É uma boa novela. Seu desenvolvimento fica aquém de "O corpo" que nos deu o belo e poético filme "Conta comigo", ainda assim é leitura agradável, principalmente àqueles que estão iniciando no universo kingiano. Craig é perseguido pelo valentão da turma e tem o auxílio de sua professora preferida e outra ajuda especial do além para resolver suas pendências, graças ao celular presenteado.
“— Gente das ciências não está imune a superstições, Craig. Eu não acredito em mexer com o que não entendo. Minha avó dizia que uma pessoa não devia fazer uma pergunta se não quisesse resposta. Sempre achei esse um bom conselho..”
A novela "Com sangue" foi a que mais tive vontade de ler, não só por ser o título do livro, mas também por trazer novamente uma das personagens mais queridas de King - Holly Gibney (outra constante no universo de King, a interligação de inúmeras personagens de suas obras). Pra quem não conhece, Holly é uma investigadora particular com transtorno do espectro autista, transtorno obsessivo-compulsivo e síndrome de Asperger, que dificulta suas interações sociais, porém a faz superatenta a tópicos específicos e linhas de raciocínio além do normal.

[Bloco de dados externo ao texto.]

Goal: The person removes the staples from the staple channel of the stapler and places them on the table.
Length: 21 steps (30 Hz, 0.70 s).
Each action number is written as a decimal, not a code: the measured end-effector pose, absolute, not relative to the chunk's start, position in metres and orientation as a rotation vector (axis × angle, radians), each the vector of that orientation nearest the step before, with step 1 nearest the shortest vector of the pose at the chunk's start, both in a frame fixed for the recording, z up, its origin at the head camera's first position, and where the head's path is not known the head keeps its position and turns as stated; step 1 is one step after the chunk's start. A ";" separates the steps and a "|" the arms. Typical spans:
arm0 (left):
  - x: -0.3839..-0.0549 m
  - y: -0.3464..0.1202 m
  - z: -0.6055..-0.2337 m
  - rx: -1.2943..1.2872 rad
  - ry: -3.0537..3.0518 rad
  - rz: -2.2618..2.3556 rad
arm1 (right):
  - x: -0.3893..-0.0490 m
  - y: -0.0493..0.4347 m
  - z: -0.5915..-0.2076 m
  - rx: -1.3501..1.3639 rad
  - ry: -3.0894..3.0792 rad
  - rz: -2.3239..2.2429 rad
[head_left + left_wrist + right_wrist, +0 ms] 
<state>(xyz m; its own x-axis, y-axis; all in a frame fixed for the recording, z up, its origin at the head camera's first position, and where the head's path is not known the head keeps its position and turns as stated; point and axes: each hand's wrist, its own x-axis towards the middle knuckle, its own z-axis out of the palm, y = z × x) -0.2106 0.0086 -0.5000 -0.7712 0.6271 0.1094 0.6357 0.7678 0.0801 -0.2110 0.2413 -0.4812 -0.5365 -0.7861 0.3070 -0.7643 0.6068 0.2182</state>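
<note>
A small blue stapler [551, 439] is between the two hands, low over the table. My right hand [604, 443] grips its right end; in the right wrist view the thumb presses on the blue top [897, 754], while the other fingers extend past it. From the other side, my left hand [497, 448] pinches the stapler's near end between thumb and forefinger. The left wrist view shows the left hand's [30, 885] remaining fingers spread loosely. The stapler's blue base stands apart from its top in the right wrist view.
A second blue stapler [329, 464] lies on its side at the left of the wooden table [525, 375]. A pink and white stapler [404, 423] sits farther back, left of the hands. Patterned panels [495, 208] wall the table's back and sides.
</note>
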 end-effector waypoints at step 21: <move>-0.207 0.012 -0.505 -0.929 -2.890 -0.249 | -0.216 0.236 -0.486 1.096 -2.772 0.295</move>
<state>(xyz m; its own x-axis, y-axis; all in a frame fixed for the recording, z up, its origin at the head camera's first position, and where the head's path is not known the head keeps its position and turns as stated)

Holly aparece pela primeira vez na trilogia "Mr. Mercedes" auxiliando o detetive Bill Hodges e é alçada ao protagonismo rapidamente e pelas palavras do próprio King era pra ser apenas coadjuvante, mas sua participação ganhou destaque e se tornou personagem de vida própria. Tanto o é que ela voltaria em um romance próprio, desvinculada de Bill em "Outsider" ao lado do atormentado detetive Ralph Anderson, à caça de El Cuco, ou melhor, o bicho-papão, um ser sobrenatural do folclore mexicano (mas que existe em várias culturas) que se alimenta do medo e do sofrimento das pessoas.
Nesta novela King retorna ao mesmo tema e Holly se depara com El Cuco em outra situação.
“Ele estica a mão, mas não parece surpreso quando Holly se recusa a apertar. Até a tocar nele. Ele se levanta e sorri de novo. É o sorriso que dá vontade nela de gritar.”
A aventura se dá quando em uma notícia da TV Holly nota uma mancha escura acima da boca do repórter que apresenta uma tragédia. Muito inusitado não é? Mas para alguém com raciocínio e observação extraordinários isso pode acontecer.
A tragédia acontece em uma escola, após um entregador deixar uma caixa que se revela ser uma bomba, ceifando a vida de muitas pessoas, inclusive crianças. E quando há crianças envolvidas a comoção costuma ser mais abundante.